(DATA TO USE Opens)
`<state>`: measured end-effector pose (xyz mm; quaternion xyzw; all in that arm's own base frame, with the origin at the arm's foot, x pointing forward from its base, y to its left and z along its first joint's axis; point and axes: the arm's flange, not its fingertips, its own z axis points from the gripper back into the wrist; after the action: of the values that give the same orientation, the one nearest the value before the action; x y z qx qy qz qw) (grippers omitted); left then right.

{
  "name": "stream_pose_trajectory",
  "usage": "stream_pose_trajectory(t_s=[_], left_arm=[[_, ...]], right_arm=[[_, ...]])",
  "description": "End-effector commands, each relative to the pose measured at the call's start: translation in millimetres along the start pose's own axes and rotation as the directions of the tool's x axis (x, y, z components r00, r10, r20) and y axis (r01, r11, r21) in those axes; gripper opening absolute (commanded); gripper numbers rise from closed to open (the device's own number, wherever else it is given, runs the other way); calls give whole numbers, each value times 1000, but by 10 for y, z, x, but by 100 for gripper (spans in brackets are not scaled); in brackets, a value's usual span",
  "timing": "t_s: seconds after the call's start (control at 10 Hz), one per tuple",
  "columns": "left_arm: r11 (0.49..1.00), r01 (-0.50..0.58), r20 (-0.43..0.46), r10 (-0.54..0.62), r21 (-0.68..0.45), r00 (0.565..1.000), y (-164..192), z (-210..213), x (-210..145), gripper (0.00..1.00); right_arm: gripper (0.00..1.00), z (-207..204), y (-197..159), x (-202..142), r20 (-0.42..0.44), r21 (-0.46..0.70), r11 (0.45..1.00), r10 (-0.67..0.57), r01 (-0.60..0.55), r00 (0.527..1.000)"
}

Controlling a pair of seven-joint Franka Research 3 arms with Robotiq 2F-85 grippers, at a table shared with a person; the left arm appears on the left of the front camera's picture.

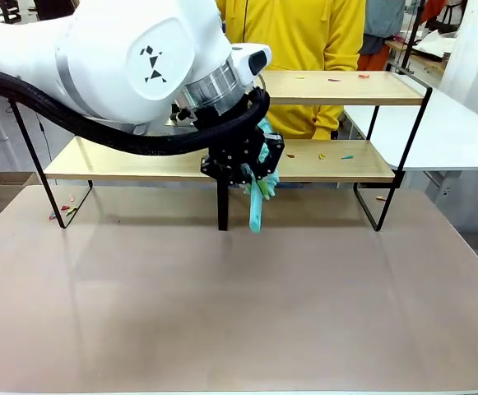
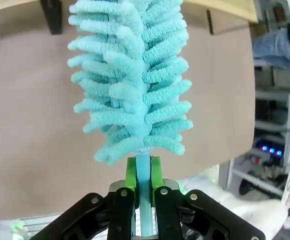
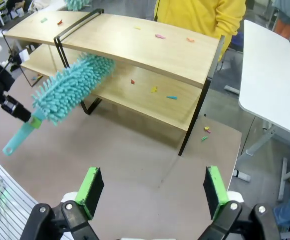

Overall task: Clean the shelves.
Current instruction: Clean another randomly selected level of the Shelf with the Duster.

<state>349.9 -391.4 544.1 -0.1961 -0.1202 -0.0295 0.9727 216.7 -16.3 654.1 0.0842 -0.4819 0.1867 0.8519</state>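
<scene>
The shelves [image 1: 140,160] stand across the far half of the table, two light-wood boards on a black frame. Small coloured scraps [image 1: 347,156] lie on both boards. My left gripper [image 1: 247,164] is shut on the handle of a teal fluffy duster [image 1: 256,212], in front of the centre post. In the left wrist view the green pads [image 2: 131,175] clamp the handle under the duster's head [image 2: 132,75]. From the right wrist view, the duster [image 3: 70,87] slants up to the shelves' [image 3: 135,45] front edge, its tip between the boards. My right gripper [image 3: 153,190] hangs open, high above the table, holding nothing.
A person in a yellow top [image 1: 304,33] stands behind the shelves. More scraps lie on the tabletop by the left legs [image 1: 62,210] and the right legs [image 1: 380,197]. A white table [image 1: 461,123] adjoins on the right, a cardboard box [image 1: 4,185] on the left.
</scene>
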Motion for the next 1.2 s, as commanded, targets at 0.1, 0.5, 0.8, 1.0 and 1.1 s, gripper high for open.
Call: stream_pose_trajectory(t_s=[0.1, 0.5, 0.8, 1.0, 1.1], left_arm=[[997, -56, 51, 54, 50, 997, -178, -218, 257, 13], [990, -46, 44, 40, 130, 998, -380, -602, 658, 13], [988, 22, -8, -21, 152, 1000, -663, -798, 848, 13], [980, 72, -39, -66, 187, 997, -902, -927, 996, 13], [976, 92, -61, -82, 196, 995, -1026, -994, 1096, 13]], right_arm=[[100, -3, -8, -8, 2, 9, 1000, 7, -7, 1000], [100, -3, -8, -8, 2, 9, 1000, 7, -7, 1000], [100, -3, -8, -8, 2, 9, 1000, 7, -7, 1000], [100, -3, -8, -8, 2, 9, 1000, 7, -7, 1000], [100, -3, -8, -8, 2, 9, 1000, 7, -7, 1000]])
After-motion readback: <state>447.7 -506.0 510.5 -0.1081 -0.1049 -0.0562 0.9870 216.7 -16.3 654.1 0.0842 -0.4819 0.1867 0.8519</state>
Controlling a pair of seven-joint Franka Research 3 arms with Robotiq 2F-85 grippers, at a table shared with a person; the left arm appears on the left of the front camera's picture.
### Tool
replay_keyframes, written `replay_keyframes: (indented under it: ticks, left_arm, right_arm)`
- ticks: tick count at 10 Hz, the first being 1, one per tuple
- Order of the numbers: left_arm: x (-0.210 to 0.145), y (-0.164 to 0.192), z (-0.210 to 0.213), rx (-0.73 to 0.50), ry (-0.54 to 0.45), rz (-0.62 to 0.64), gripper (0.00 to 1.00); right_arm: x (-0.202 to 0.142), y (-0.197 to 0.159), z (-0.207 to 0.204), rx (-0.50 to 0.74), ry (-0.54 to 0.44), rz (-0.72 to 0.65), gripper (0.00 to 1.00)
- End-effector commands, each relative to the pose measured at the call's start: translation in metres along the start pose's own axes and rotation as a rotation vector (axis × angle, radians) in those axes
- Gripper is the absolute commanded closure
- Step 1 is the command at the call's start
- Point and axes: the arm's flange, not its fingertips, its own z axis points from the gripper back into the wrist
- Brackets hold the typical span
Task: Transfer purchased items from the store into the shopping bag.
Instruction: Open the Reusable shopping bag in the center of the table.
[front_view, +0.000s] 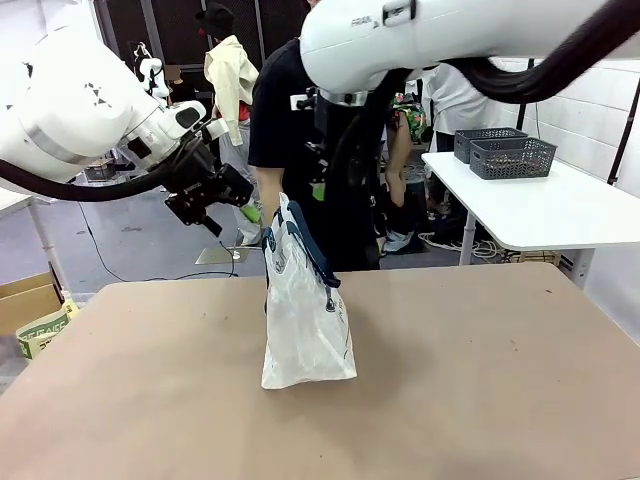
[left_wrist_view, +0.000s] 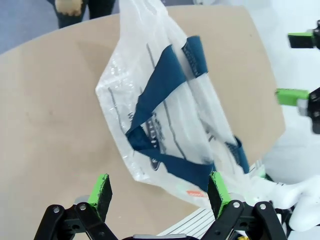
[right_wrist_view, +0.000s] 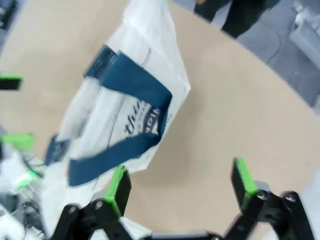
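The shopping bag (front_view: 305, 310) stands upright in the middle of the brown table, translucent with navy straps. My left gripper (front_view: 238, 208) hovers open just left of the bag's top, and my right gripper (front_view: 322, 185) hangs open just above and right of it. In the left wrist view the bag (left_wrist_view: 165, 125) lies beyond my open left gripper (left_wrist_view: 160, 192), with the right gripper's green pads (left_wrist_view: 292, 95) at the edge. In the right wrist view the bag (right_wrist_view: 125, 100) lies ahead of my open right gripper (right_wrist_view: 181, 187). Nothing is held. The purchased items are out of view.
A person in a black shirt (front_view: 275, 110) stands at the table's far side, right behind the bag. Two dark grey slotted baskets (front_view: 510, 155) sit on a white side table (front_view: 540, 210) at the back right; I cannot tell whether either is the store.
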Motion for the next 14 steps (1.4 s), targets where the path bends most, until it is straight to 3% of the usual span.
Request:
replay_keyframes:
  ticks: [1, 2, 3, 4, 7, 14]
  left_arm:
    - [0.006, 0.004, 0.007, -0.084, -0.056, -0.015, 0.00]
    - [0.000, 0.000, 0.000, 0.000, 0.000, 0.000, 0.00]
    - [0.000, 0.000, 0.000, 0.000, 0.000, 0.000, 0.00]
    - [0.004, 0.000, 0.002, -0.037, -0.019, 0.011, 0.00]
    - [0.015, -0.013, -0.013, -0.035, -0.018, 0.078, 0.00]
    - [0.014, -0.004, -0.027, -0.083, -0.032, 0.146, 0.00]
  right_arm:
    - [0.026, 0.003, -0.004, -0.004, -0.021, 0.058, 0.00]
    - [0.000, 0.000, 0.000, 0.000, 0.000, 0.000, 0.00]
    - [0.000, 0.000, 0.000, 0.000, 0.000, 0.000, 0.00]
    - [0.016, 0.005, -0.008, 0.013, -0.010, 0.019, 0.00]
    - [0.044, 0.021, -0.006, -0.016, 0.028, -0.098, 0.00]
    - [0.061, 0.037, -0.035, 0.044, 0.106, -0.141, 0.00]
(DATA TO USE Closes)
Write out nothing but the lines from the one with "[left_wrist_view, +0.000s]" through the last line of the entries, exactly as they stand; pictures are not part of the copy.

## [RESPONSE]
[left_wrist_view, +0.000s] 
[right_wrist_view, +0.000s] 
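The shopping bag (front_view: 305, 310) stands upright in the middle of the brown table, translucent with navy straps. My left gripper (front_view: 238, 208) hovers open just left of the bag's top, and my right gripper (front_view: 322, 185) hangs open just above and right of it. In the left wrist view the bag (left_wrist_view: 165, 125) lies beyond my open left gripper (left_wrist_view: 160, 192), with the right gripper's green pads (left_wrist_view: 292, 95) at the edge. In the right wrist view the bag (right_wrist_view: 125, 100) lies ahead of my open right gripper (right_wrist_view: 181, 187). Nothing is held. The purchased items are out of view.
A person in a black shirt (front_view: 275, 110) stands at the table's far side, right behind the bag. Two dark grey slotted baskets (front_view: 510, 155) sit on a white side table (front_view: 540, 210) at the back right; I cannot tell whether either is the store.
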Motion for the next 14 steps (1.4 s), targets where the path bends most, until it is straight to 3% of the usual span.
Request:
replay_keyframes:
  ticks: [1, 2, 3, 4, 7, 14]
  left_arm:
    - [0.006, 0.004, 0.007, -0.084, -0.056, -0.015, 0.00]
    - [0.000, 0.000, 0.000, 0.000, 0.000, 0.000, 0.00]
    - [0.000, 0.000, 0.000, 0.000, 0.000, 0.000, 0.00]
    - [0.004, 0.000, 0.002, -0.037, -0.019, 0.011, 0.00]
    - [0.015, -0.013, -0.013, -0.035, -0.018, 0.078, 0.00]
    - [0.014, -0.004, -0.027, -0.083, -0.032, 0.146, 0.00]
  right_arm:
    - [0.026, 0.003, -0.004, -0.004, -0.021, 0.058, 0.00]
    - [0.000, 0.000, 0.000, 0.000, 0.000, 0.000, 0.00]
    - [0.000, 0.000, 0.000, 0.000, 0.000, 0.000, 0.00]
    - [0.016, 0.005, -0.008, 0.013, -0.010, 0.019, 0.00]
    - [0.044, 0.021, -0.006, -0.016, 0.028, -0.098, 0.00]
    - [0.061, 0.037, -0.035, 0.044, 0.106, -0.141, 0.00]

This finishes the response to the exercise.